What needs to be done
Retype all of the listing exactly, passing over any picture you find.

Source data
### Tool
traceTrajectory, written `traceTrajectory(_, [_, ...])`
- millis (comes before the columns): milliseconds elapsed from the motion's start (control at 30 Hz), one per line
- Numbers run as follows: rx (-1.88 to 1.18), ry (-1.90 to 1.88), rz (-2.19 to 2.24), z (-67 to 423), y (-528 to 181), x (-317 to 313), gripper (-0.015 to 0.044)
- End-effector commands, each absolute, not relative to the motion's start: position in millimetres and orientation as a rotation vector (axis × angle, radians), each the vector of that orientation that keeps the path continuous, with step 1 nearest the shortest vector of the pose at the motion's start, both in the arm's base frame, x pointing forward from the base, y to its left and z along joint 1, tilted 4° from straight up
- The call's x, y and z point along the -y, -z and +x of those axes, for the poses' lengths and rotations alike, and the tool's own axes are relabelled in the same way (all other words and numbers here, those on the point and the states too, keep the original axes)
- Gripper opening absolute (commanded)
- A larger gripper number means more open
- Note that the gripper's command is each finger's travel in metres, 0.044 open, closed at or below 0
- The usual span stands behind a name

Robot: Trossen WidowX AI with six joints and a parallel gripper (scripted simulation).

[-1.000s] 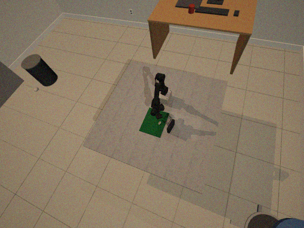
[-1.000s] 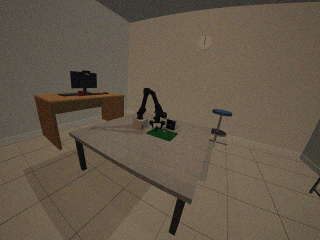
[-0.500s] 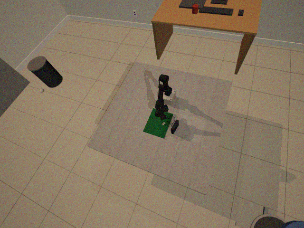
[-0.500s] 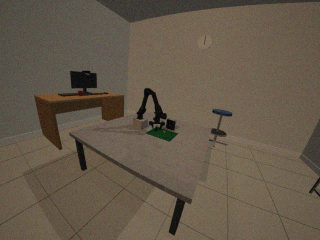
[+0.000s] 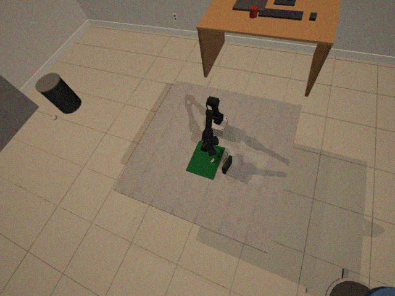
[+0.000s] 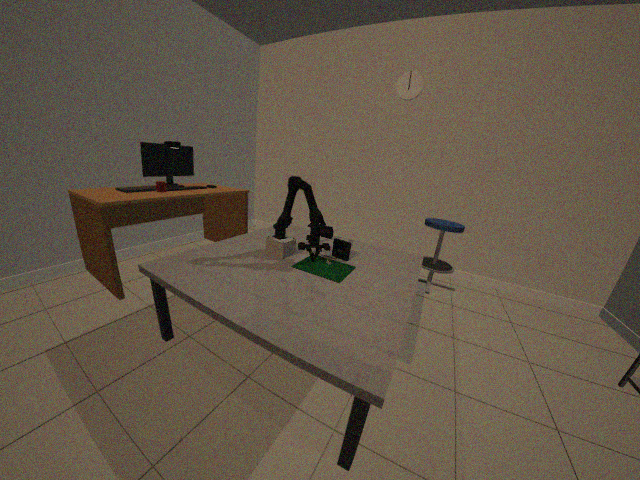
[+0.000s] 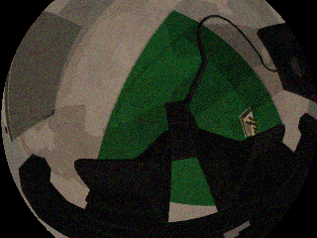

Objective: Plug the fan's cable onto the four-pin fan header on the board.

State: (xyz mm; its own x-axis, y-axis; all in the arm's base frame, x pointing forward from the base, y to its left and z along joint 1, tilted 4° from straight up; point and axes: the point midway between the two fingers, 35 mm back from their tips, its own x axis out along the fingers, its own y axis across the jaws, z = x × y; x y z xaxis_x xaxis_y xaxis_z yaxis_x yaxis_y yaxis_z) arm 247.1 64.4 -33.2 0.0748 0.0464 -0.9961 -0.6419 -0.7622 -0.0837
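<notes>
The green board [image 5: 199, 164] [image 6: 333, 272] [image 7: 136, 94] lies on the grey table. The small pale four-pin header [image 5: 212, 160] [image 6: 328, 262] [image 7: 249, 124] stands on it, with its pins visible and no plug on it. My gripper [image 6: 313, 257] [image 7: 178, 133] is low over the board, shut on the dark plug [image 7: 179, 121]. The header is to the right of the plug in the wrist view. The black cable [image 7: 202, 55] runs from the plug to the black fan [image 5: 227, 164] [image 6: 341, 249] [image 7: 295, 59], which stands upright beside the board. The plug's underside is hidden.
The arm's pale base block [image 6: 280, 248] stands on the table [image 5: 159, 153] [image 6: 289, 310] behind the board. The fan stands close to the board's edge, with the cable looping over that edge. A wooden desk [image 5: 271, 28] [image 6: 155, 206] and a blue stool [image 6: 444, 225] are away from the table.
</notes>
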Motion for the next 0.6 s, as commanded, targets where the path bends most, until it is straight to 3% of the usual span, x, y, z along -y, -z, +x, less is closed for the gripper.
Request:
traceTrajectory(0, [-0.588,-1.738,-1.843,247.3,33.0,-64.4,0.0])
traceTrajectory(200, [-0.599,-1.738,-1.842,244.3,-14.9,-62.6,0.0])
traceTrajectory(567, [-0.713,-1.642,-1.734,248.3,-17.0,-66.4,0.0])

Output of the exercise
### Tool
traceTrajectory, written `traceTrajectory(_, [_, ...])`
- millis (comes before the columns): milliseconds elapsed from the motion's start (control at 30 Hz), one per line
- Numbers run as follows: rx (-1.88 to 1.18), ry (-1.90 to 1.88), rz (-2.19 to 2.24), z (-67 to 423), y (-528 to 181), x (-317 to 313), gripper (-0.015 to 0.044)
- End-effector commands, each absolute, not relative to the motion's start: position in millimetres and orientation as a rotation vector (axis × angle, radians), each the vector of that orientation that keeps the path continuous, with step 1 nearest the shortest vector of the pose at the motion's start, both in the arm's base frame, x pointing forward from the base, y to its left and z along joint 1, tilted 4° from straight up
- The call's x, y and z point along the -y, -z and +x of those axes, for the poses' lengths and rotations alike, and the tool's own axes are relabelled in the same way (all other words and numbers here, those on the point and the states too, keep the original axes)
- Gripper opening absolute (commanded)
- A larger gripper number means more open
- Note that the gripper's command is each finger's travel in metres, 0.044 open, closed at or below 0
- The usual span stands behind a name

Robot: Trossen WidowX AI with six joints and a parallel gripper (scripted simulation).

[-1.000s] 
[-1.000s] 
[-0.500s] 
[-0.500s] 
[+0.000s] 
[+0.000s] 
[+0.000s] 

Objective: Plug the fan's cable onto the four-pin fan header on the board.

State: (xyz mm; its own x-axis, y-axis; all in the arm's base frame, x pointing forward from the base, y to its left and z along joint 1, tilted 4° from straight up; point and axes: the point midway between the two fingers, 35 mm back from their tips, its own x axis out along the fingers, its own y axis across the jaws, z = x × y; x y z xaxis_x xaxis_y xaxis_z yaxis_x yaxis_y yaxis_z) arm 247.1 64.4 -33.2 0.0748 0.0464 -0.9961 -0.6419 -0.7622 -0.0837
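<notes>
The green board [image 5: 199, 164] [image 6: 333, 272] [image 7: 136, 94] lies on the grey table. The small pale four-pin header [image 5: 212, 160] [image 6: 328, 262] [image 7: 249, 124] stands on it, with its pins visible and no plug on it. My gripper [image 6: 313, 257] [image 7: 178, 133] is low over the board, shut on the dark plug [image 7: 179, 121]. The header is to the right of the plug in the wrist view. The black cable [image 7: 202, 55] runs from the plug to the black fan [image 5: 227, 164] [image 6: 341, 249] [image 7: 295, 59], which stands upright beside the board. The plug's underside is hidden.
The arm's pale base block [image 6: 280, 248] stands on the table [image 5: 159, 153] [image 6: 289, 310] behind the board. The fan stands close to the board's edge, with the cable looping over that edge. A wooden desk [image 5: 271, 28] [image 6: 155, 206] and a blue stool [image 6: 444, 225] are away from the table.
</notes>
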Motion for the next 0.6 s, as commanded, targets where the path bends most, until it is straight to 3% of the usual span, x, y, z along -y, -z, +x, less is closed for the gripper.
Request:
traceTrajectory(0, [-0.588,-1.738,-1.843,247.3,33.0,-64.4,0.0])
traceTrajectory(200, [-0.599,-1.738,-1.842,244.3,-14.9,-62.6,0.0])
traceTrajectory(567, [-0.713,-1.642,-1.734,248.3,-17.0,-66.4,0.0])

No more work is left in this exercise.